Pour le centenaire de la mort de Joseph Conrad, Maël écrit et dessine une belle adaptation du célèbre roman.
Après un cycle inspiré de sa vie de marin, Giuseppe Corrado offres avec Maître d’équipage une fiction se déroulant au Costaguana, un État sud-américain imaginaire. Ce roman riche, ambitieux et amer fut publié en 1904.
La première partie plante le décor en multipliant les personnages et les points focaux. Depuis son indépendance, le pays a connu une série de coups d’État. Sulaco pourrait être une province paisible et isolée, si la mine d’argent de Don Carlos, un colon d’origine anglaise, n’était l’objet de toutes les convoitises. L’affaire appartient aux financiers californiens, l’impérialisme anglo-saxon succède à la lointaine tutelle espagnole. Mais le président déchu et les généraux putschistes ont besoin d’argent, la guerre approche. Après un saut dans le temps, la deuxième partie se concentrera sur Nostromo et le trésor.

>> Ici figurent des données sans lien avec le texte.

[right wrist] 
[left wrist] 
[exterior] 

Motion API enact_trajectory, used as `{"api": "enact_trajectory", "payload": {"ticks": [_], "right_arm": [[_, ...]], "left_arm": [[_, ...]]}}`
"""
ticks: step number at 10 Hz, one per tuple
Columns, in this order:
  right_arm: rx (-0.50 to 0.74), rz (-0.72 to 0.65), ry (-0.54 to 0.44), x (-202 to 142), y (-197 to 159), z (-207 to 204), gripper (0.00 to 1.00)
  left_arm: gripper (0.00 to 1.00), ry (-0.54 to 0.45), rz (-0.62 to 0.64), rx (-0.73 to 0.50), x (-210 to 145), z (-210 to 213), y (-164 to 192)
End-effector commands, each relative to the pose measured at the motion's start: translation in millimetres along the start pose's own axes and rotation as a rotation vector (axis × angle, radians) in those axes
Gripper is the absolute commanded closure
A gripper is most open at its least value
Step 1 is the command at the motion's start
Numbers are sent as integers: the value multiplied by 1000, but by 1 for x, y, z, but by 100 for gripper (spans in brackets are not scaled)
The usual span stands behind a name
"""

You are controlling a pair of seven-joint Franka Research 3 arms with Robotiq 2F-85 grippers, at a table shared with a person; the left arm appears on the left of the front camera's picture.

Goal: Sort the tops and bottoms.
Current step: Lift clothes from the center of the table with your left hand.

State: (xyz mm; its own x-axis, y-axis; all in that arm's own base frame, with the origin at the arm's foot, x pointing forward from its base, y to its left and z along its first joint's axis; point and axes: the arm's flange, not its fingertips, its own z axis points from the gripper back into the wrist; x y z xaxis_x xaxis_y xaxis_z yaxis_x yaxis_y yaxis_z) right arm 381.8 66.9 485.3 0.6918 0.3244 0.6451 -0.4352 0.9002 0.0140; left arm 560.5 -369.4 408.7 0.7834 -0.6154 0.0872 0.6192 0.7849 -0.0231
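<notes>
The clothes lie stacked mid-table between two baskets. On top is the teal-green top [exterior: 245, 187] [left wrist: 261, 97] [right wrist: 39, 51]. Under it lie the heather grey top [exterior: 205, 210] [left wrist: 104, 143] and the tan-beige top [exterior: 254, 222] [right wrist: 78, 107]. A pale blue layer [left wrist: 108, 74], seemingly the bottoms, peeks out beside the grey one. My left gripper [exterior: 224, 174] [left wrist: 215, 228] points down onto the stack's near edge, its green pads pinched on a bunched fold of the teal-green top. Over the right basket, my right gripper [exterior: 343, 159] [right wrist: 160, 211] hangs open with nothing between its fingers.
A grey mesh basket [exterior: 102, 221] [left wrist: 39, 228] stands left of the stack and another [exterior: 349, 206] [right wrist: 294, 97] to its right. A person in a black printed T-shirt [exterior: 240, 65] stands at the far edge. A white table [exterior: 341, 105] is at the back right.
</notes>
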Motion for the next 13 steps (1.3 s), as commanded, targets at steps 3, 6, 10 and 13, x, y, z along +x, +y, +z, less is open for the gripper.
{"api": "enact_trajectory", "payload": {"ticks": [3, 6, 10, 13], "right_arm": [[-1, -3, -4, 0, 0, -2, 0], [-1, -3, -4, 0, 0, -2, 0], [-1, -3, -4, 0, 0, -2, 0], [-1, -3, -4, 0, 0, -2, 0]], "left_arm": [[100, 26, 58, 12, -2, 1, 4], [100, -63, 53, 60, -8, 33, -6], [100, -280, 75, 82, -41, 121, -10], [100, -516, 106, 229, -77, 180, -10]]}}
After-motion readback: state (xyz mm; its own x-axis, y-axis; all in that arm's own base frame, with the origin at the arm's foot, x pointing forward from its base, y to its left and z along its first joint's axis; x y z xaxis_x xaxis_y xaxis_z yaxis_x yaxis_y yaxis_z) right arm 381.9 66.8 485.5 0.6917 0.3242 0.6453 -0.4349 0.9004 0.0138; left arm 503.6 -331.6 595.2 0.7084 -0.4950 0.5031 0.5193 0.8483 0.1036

Corrado alterne scènes épiques et batailles internes. Tourmentés, ses personnages sont amenés à faire des choix malheureux ou tragiques. Objectivement pessimiste, la morale pourrait être que l’argent rend fou et corrompt tout.

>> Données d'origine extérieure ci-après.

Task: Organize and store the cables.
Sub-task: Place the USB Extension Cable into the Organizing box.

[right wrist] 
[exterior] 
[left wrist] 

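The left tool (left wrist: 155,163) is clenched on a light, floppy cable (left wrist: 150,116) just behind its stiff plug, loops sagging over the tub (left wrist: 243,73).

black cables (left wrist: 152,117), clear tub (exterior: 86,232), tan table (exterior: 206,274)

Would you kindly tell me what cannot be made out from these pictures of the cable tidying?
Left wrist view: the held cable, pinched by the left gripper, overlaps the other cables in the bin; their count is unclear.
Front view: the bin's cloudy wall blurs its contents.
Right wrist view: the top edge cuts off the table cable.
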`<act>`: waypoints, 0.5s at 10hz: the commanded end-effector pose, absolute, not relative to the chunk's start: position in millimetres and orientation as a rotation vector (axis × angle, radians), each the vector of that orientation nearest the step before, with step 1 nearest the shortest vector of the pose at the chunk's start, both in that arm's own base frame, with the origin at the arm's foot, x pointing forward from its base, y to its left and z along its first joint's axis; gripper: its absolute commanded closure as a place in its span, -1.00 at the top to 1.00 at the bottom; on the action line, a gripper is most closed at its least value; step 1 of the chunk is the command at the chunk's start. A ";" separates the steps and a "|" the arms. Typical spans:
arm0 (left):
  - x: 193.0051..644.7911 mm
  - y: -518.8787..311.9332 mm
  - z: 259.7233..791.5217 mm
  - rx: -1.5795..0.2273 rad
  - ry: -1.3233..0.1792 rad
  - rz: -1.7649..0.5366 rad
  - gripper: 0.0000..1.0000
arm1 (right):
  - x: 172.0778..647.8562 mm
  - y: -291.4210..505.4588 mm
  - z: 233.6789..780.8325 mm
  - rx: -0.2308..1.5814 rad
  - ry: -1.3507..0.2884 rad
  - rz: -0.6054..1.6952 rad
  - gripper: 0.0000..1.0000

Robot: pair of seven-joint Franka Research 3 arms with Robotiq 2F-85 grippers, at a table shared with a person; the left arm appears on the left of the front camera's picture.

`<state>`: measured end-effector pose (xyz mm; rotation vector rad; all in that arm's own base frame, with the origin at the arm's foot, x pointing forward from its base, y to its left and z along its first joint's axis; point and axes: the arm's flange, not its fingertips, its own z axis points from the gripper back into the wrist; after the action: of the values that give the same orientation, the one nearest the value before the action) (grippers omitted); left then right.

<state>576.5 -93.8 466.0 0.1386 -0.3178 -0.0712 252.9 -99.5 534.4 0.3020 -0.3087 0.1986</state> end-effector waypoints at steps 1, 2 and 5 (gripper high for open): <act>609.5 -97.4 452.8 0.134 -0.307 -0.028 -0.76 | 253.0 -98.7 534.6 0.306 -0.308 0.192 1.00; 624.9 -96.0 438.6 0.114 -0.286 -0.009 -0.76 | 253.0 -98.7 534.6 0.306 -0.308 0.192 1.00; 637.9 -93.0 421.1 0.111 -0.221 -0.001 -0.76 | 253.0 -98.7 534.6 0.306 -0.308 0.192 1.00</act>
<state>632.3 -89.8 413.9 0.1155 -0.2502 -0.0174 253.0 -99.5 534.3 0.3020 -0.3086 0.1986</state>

Contraint de réduire les intrigues, le scénario de Maël se concentre sur la vie à Sulaco, sa mine et ses personnages principaux. « El capataz de cardadores », littéralement le contremaître des dockers, Nostromo est un peu vantard et, du moins au début, honnête et courageux. Héros populaire, ce simple marin italien a su gagner la confiance des maîtres de la ville, sans perdre le respect des péons. Don Carlos l’a choisi pour garder son trésor.

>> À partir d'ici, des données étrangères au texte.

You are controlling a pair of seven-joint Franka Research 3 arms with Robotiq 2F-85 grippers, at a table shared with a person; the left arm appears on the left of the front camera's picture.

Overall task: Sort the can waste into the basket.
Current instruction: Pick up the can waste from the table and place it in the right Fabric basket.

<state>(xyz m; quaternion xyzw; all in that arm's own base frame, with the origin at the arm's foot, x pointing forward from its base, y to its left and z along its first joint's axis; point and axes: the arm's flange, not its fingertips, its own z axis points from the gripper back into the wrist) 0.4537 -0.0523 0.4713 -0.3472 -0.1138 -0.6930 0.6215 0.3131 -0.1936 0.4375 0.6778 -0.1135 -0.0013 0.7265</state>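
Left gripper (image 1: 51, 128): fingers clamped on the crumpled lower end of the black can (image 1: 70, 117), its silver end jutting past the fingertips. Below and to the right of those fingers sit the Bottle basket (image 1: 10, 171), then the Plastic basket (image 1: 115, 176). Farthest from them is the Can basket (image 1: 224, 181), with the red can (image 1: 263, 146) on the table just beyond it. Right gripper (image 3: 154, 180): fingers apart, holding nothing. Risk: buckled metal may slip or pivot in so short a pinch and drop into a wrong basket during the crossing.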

Maël est un designer classique qui allie un trait fin, précis et élégant à l’encre de Chine à des lavis doux enrichis d’aquarelles. Son pays est pauvre, sa chaleur est accablante, ses terres rudes et ses agriculteurs pauvres. Malhonnêtes et violents, ses généraux et gouverneurs s’affichent. Riche et beau, Don Carlos, sa femme et le jeune Martin semblent épargnés par la décadence du pays. Nostromo, le personnage le plus complexe, allie la nonchalance de Blueberry à l’arrogance de Enrico Fonda dans Il était une fois dans l’Ouest, avec la fierté d’un hidalgo sans le sou.
L’emprisonnement nocturne sur la péniche, tournant du roman, est admirablement rendu. Perdus sur l’eau avec Nostromo et Martin, nous essayons fébrilement d’interpréter les bruits et les ombres. J’attends avec impatience la suite et la fin.